So those are the things I remind myself of every single day. Try to, anyway. I’d love for it to be a bitty little tattoo on my inner wrist, but given Seth’s opposition to me inking anything on my body anywhere and his exceptional willingness to put up with a lot of other crap, I have settled for bracelets:
I’m missing a couple virtues still, but I’m working on it. I’ll find the rest. One glance down and I’ll remember:
One glance down, every day and all the time, I will remember what Good Friday was about, and more importantly, what Easter Sunday really means. I will remember that I have goals, goals beyond those of the workplace or the home or the physical world in general– goals related to my spiritual well-being, goals related to the kind of person that I want to be. One who embodies compassion, kindness, humility, gentleness, patience, forgiveness, and love. Always.
And in those moments, when I am reminded, I can practice. Alas, I am human, so in this case practice will undoubtedly never make perfect, but it can make me better and I think that’s worth trying for. As far as I can tell, a lot of us are trying.
So when I got angry, angry, angry this morning, someone else whose giving it his best shot reminded me of those virtues. And maybe I’ll get a chance to return the favor. Or maybe not, maybe I’ll get a chance to pay it forward instead. Honestly, compassion, forgiveness, love… that stuff feels a lot better.
And as the Lenten season ends and I stop reflecting on the other-worldly and come more soundly back to earth in the hilarious (because seriously, I’m hilarious, right?) space I occupied on Fat Tuesday and before, I plan to tell you about what Satan thinks of forgiveness. Because I just finished reading his (Satan’s) book about it. And it was le fascinating.
In other words, book review of I, Lucifer coming up very shortly.
In the meantime, Lord give me strength not to destroy my insides with Cadbury eggs!
My poor husband. Truly. Sometimes I do not know how he even deals, but he always does and thank goodness for that.
This Sunday, like many other Sundays in the past (but not every Sunday, because I like to keep things spontaneous), I had a little “episode.” I can’t really put my finger on what it was that triggered it or why I got all ridiculous, but I did. I was basically, in a word, disgruntled. And I’m no fun to be around when I’m like that.

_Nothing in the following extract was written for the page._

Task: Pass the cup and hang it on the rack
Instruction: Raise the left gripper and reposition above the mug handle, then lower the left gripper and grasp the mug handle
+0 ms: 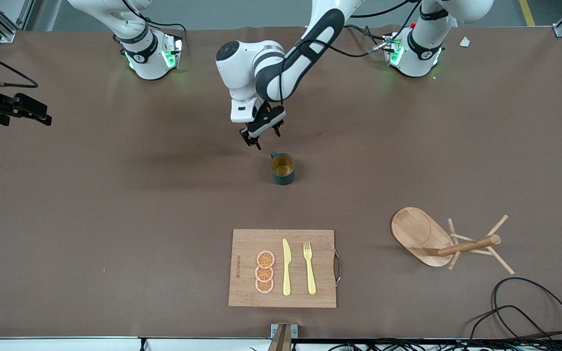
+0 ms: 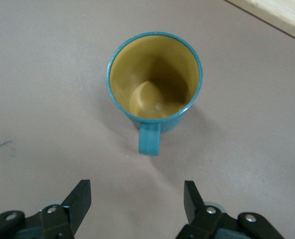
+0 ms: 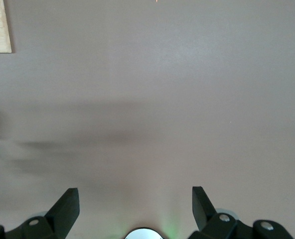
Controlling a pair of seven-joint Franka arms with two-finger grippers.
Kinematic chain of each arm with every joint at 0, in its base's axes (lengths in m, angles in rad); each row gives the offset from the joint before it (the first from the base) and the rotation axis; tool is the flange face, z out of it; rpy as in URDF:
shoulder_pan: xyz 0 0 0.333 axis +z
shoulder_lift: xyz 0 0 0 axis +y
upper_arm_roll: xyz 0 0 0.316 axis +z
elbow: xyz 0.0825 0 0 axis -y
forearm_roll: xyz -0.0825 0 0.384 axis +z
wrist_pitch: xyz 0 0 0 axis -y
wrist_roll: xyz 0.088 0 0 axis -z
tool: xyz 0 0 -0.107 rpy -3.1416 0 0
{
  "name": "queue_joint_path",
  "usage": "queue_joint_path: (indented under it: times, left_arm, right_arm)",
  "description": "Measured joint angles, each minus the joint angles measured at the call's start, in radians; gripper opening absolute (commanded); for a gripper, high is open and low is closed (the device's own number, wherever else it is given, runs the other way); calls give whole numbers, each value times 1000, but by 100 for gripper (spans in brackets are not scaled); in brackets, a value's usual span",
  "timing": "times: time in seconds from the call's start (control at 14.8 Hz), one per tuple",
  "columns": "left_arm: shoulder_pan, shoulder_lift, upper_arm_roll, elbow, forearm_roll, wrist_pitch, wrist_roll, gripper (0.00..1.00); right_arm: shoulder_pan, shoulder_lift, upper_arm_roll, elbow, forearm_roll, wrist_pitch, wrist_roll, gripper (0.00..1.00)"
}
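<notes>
My right gripper (image 3: 135,209) waits wide open and empty over bare table at the right arm's end. My left gripper (image 1: 261,132) hangs open, holding nothing, just above the table beside the cup (image 1: 283,168). The cup stands upright mid-table, mouth up, handle toward my fingers. The rack (image 1: 449,243) lies tipped over, post level. Nothing is hung yet; grasping, passing and hanging remain.

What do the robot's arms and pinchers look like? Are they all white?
Mostly white. Both arms are smooth, rounded shells with black bands at the joints, and black cables run along them. Their round bases glow green. The left gripper is black, with two flat fingers held by silver screws. The right gripper is black too, with matching fingers.
</notes>
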Motion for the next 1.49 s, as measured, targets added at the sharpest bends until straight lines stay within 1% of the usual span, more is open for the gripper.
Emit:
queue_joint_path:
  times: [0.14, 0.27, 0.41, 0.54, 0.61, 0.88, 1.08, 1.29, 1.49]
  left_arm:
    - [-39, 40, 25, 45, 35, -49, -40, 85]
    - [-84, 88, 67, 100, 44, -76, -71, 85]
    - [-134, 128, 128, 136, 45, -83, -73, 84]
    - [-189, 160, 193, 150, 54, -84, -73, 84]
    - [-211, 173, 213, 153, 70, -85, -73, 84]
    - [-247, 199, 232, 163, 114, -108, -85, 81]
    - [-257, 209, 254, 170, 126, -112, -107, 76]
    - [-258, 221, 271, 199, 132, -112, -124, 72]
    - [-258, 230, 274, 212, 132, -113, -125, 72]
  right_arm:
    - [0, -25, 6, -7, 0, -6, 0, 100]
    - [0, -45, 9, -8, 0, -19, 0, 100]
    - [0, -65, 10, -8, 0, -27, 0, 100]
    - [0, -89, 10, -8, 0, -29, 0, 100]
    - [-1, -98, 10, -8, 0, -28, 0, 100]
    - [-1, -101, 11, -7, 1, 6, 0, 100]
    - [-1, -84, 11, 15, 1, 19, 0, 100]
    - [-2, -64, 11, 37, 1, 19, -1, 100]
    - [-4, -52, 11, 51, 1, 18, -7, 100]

Even though most of our lives are spent doing the ordinary, the mundane, things that aren’t fun, exactly, but necessary to get to the fun bits, even though all of that is true, every once in a while, I freak out about all of that.
I throw a little temper tantrum.
I get mad about something completely stupid.
Yesterday, it was because I always having to choose what to make for dinner and then grocery shop for the ingredients and then make the dinner and then clean up from the dinner. (In reality, I do like to cook. Just not that I always have to cook.) And also laundry. And sweeping and mopping and vacuuming. And every other mundane thing I do on the regular makes it’s way onto the list and I get all snappy, “I’m fine. It’s fine. Whatever. [Silence]”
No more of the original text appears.